▶ _EXERCISE_: Your answer consists of the lines in the data that contain "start". Copy each of them.

▶ _PROVIDED DATA_:
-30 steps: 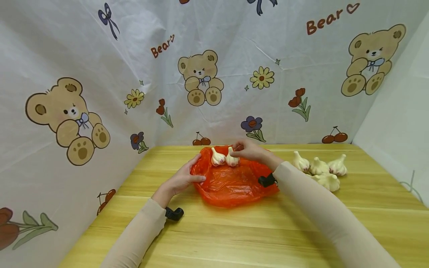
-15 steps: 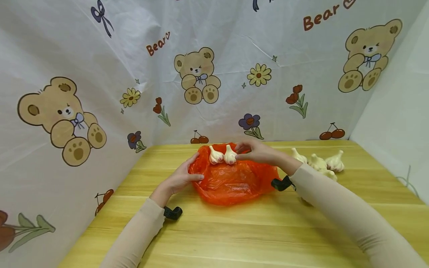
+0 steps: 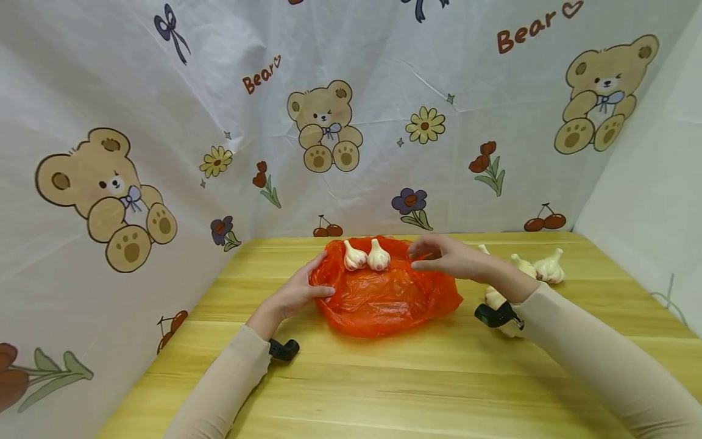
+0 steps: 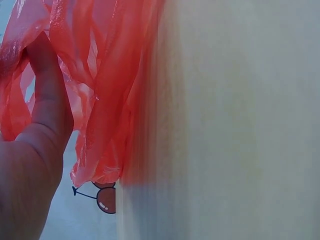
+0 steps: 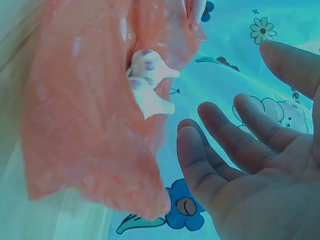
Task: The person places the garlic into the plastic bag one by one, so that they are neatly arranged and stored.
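Note:
A red plastic bag (image 3: 378,305) lies spread on the wooden table with its mouth held apart. Two garlic bulbs (image 3: 378,256) sit side by side at its far inner edge, necks up. My left hand (image 3: 293,296) grips the bag's left rim; in the left wrist view the thumb (image 4: 47,95) presses into the folds, and the other fingers are mostly hidden by plastic. Above the bag's right side, my right hand (image 3: 452,256) holds nothing. Its fingers (image 5: 235,135) are spread and slightly bent in the right wrist view, apart from both bag and bulbs.
More garlic bulbs (image 3: 550,268) stand in a group at the right, partly hidden behind my right wrist and its black camera mount (image 3: 496,315). A white cloth printed with bears (image 3: 323,131) hangs along the table's back and left edges.
My right hand has let go of the second garlic bulb and drawn away to the right, its fingers loosening. That bulb stays beside the first. My left hand keeps its place on the bag.

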`<state>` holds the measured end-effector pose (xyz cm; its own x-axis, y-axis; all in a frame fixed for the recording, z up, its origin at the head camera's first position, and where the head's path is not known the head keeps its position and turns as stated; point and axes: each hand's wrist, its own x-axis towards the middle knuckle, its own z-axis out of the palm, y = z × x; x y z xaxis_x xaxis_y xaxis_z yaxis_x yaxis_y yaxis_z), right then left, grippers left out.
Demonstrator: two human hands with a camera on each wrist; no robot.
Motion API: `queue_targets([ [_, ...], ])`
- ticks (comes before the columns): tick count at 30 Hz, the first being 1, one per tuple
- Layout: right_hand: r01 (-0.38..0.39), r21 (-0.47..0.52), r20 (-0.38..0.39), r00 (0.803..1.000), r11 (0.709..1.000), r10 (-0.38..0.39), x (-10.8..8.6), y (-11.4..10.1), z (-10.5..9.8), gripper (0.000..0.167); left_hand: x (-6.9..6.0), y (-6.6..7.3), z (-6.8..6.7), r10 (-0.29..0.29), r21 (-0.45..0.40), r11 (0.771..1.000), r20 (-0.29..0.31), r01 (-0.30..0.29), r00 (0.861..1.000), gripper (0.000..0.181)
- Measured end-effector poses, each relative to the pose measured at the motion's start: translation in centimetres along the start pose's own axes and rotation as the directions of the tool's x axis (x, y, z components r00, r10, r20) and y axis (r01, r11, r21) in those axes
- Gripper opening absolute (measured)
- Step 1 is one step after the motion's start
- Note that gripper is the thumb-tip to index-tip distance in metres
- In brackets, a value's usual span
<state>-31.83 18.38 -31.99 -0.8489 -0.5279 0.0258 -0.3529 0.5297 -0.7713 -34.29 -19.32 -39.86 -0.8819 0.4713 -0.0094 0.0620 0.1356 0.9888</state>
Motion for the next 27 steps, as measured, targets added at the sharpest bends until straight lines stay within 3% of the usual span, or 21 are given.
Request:
queue_targets([
  [8,0.003,-0.043,0.005,1.0,0.999,-0.002,-2.8,0.4,-0.6,0.04,0.1,-0.1,-0.2,0.001,0.039,0.999,-0.009,0.0,1.0,0.103],
  [27,0.005,-0.039,0.041,0.999,0.999,-0.003,-8.7,2.8,-2.4,0.041,-0.2,0.0,-0.1,0.006,0.007,1.0,0.001,-0.006,1.0,0.102],
])
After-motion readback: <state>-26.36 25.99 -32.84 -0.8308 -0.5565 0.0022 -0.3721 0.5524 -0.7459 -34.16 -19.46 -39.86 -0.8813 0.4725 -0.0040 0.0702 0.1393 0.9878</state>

▶ _FINAL ANSWER_:
- Measured end-effector poses, each relative to the pose measured at the motion's start: translation in centimetres along the start pose's own axes and rotation as the directions of the tool's x axis (x, y, z components r00, r10, r20) and y axis (r01, r11, r21) in those axes
- Step 1 is one step after the motion's start

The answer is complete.